What you need to do: Copy all entries verbatim and keep any pictures out of the copy.
━━━ Supplied data ━━━
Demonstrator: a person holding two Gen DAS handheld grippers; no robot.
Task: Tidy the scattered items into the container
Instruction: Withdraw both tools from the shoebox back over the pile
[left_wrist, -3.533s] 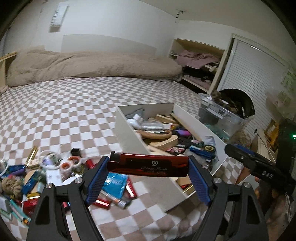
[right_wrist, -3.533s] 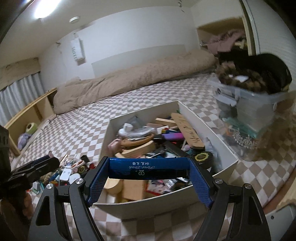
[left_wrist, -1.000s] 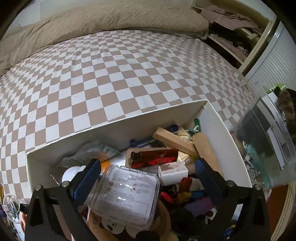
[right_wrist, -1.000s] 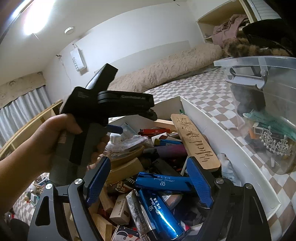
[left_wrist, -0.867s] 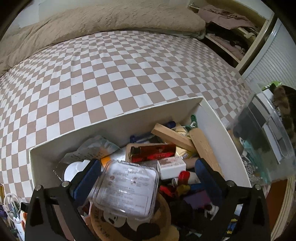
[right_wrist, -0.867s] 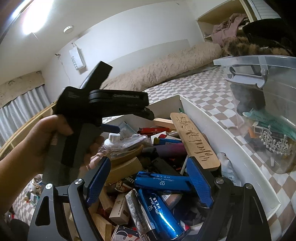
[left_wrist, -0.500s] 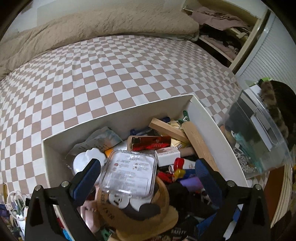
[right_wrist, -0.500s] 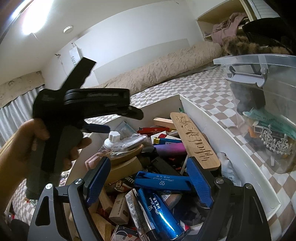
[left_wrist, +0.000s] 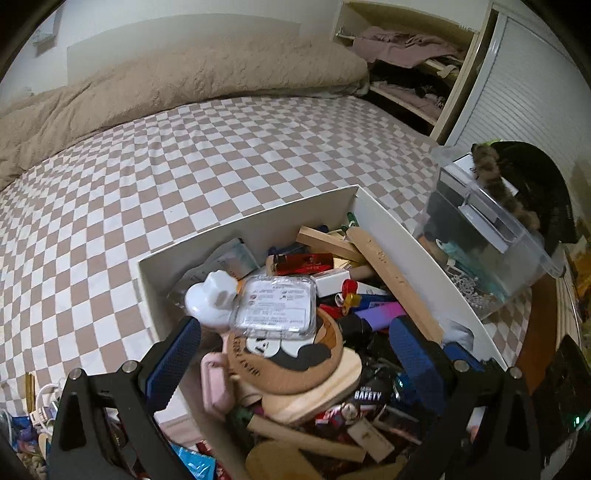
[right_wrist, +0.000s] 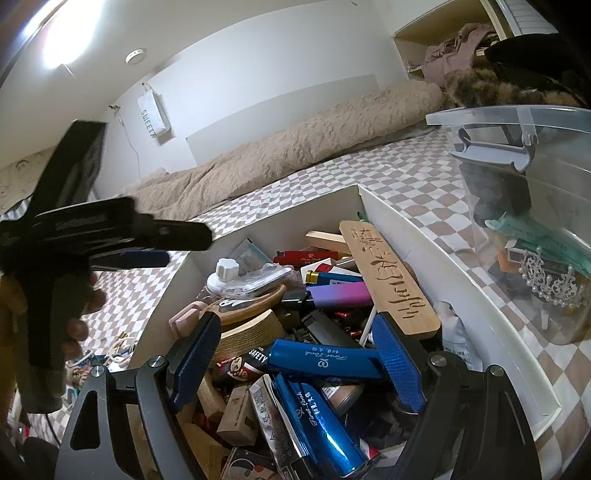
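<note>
The white box (left_wrist: 258, 221) (right_wrist: 458, 273) on the checkered bed is packed with small items. A red case (left_wrist: 301, 263) (right_wrist: 306, 255) lies near its far wall. A blue case (right_wrist: 325, 359) lies on the pile between my right gripper's fingers. My right gripper (right_wrist: 295, 363) is open and empty over the box's near end. My left gripper (left_wrist: 295, 360) is open and empty above the box's left side; it shows in the right wrist view (right_wrist: 144, 254), held in a hand at the left. Scattered items (left_wrist: 26, 424) lie on the bed left of the box.
A clear plastic bin (left_wrist: 491, 236) (right_wrist: 535, 206) with a black and furry thing on top stands right of the box. A beige duvet (left_wrist: 166, 85) lies along the far wall. Shelves with clothes (left_wrist: 402, 70) are at the back right. A long wooden plaque (right_wrist: 388, 280) rests on the pile.
Both grippers released their cases into the box: red from the left, blue from the right. Since then the left gripper has pulled back and leftward, away from the box; the right has barely moved.
</note>
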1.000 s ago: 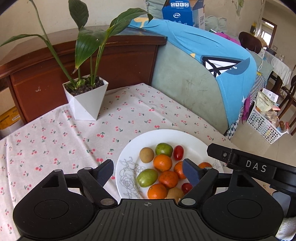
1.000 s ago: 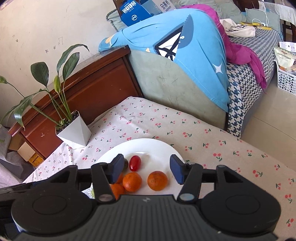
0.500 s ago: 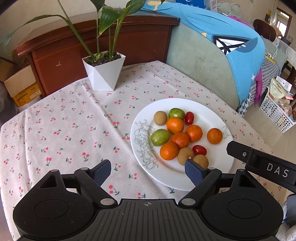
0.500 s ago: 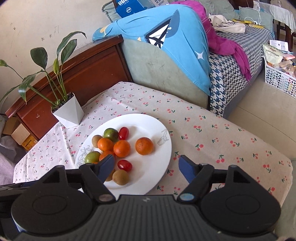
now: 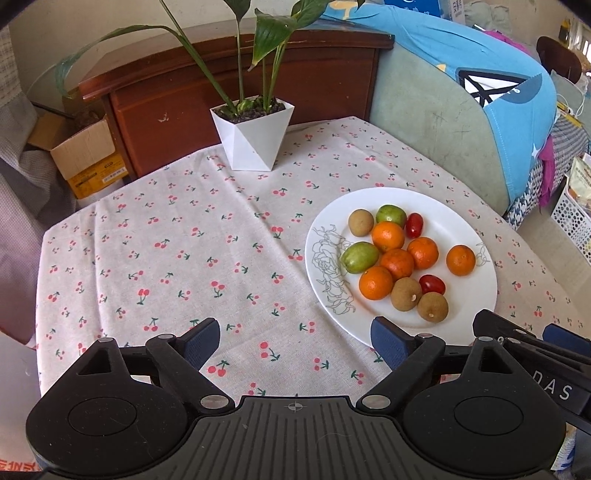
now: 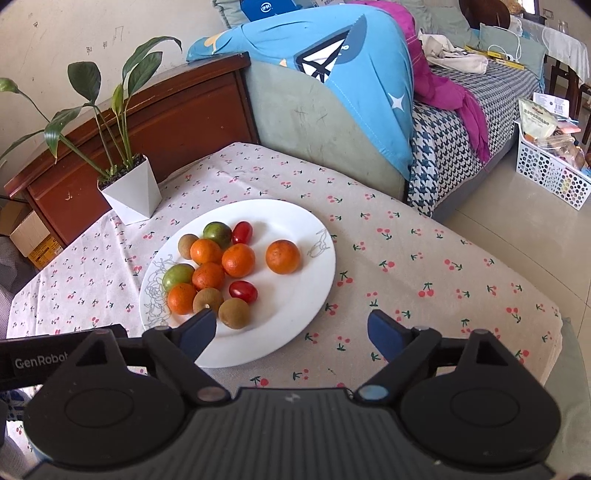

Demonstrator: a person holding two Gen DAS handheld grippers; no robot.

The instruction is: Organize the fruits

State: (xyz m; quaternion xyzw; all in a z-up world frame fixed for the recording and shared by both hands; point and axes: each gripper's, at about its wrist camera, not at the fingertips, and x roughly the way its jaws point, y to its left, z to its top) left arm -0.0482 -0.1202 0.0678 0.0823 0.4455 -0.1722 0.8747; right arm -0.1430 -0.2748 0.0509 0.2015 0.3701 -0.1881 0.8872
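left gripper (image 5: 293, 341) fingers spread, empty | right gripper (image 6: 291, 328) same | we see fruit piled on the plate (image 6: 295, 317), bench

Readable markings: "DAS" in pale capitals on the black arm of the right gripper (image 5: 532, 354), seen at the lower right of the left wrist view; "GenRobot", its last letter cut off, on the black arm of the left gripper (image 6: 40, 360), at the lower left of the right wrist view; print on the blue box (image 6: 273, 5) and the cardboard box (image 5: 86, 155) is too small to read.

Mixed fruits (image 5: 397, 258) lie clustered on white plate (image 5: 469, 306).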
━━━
Exercise output:
Demonstrator: a person holding two Gen DAS handheld grippers; no robot.
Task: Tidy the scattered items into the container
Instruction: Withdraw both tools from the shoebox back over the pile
[left_wrist, -3.533s] 
[right_wrist, -3.533s] 
[left_wrist, -1.000s] 
[right_wrist, -1.000s] 
[left_wrist, -0.867s] 
[right_wrist, -0.867s] 
[left_wrist, -0.500s] 
[right_wrist, -0.500s] 
[left_wrist, +0.000s] 
[right_wrist, +0.000s] 
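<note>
The white box (left_wrist: 258, 221) (right_wrist: 458, 273) on the checkered bed is packed with small items. A red case (left_wrist: 301, 263) (right_wrist: 306, 255) lies near its far wall. A blue case (right_wrist: 325, 359) lies on the pile between my right gripper's fingers. My right gripper (right_wrist: 295, 363) is open and empty over the box's near end. My left gripper (left_wrist: 295, 360) is open and empty above the box's left side; it shows in the right wrist view (right_wrist: 144, 254), held in a hand at the left. Scattered items (left_wrist: 26, 424) lie on the bed left of the box.
A clear plastic bin (left_wrist: 491, 236) (right_wrist: 535, 206) with a black and furry thing on top stands right of the box. A beige duvet (left_wrist: 166, 85) lies along the far wall. Shelves with clothes (left_wrist: 402, 70) are at the back right. A long wooden plaque (right_wrist: 388, 280) rests on the pile.
Both grippers released their cases into the box: red from the left, blue from the right. Since then the left gripper has pulled back and leftward, away from the box; the right has barely moved.
</note>
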1.000 s ago: 
1.000 s ago: 
0.500 s ago: 
0.500 s ago: 
now: 
now: 

Demonstrator: a person holding two Gen DAS handheld grippers; no robot.

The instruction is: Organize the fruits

State: (xyz m; quaternion xyzw; all in a z-up world frame fixed for the recording and shared by both hands; point and axes: each gripper's, at about its wrist camera, not at the fingertips, and x roughly the way its jaws point, y to its left, z to its top) left arm -0.0482 -0.1202 0.0678 0.0823 0.4455 -0.1722 0.8747; right arm -0.1430 -0.2748 0.0509 0.2015 0.3701 -0.1881 0.8872
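left gripper (image 5: 293, 341) fingers spread, empty | right gripper (image 6: 291, 328) same | we see fruit piled on the plate (image 6: 295, 317), bench

Readable markings: "DAS" in pale capitals on the black arm of the right gripper (image 5: 532, 354), seen at the lower right of the left wrist view; "GenRobot", its last letter cut off, on the black arm of the left gripper (image 6: 40, 360), at the lower left of the right wrist view; print on the blue box (image 6: 273, 5) and the cardboard box (image 5: 86, 155) is too small to read.

Mixed fruits (image 5: 397, 258) lie clustered on white plate (image 5: 469, 306).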

This is the complete output for the exercise.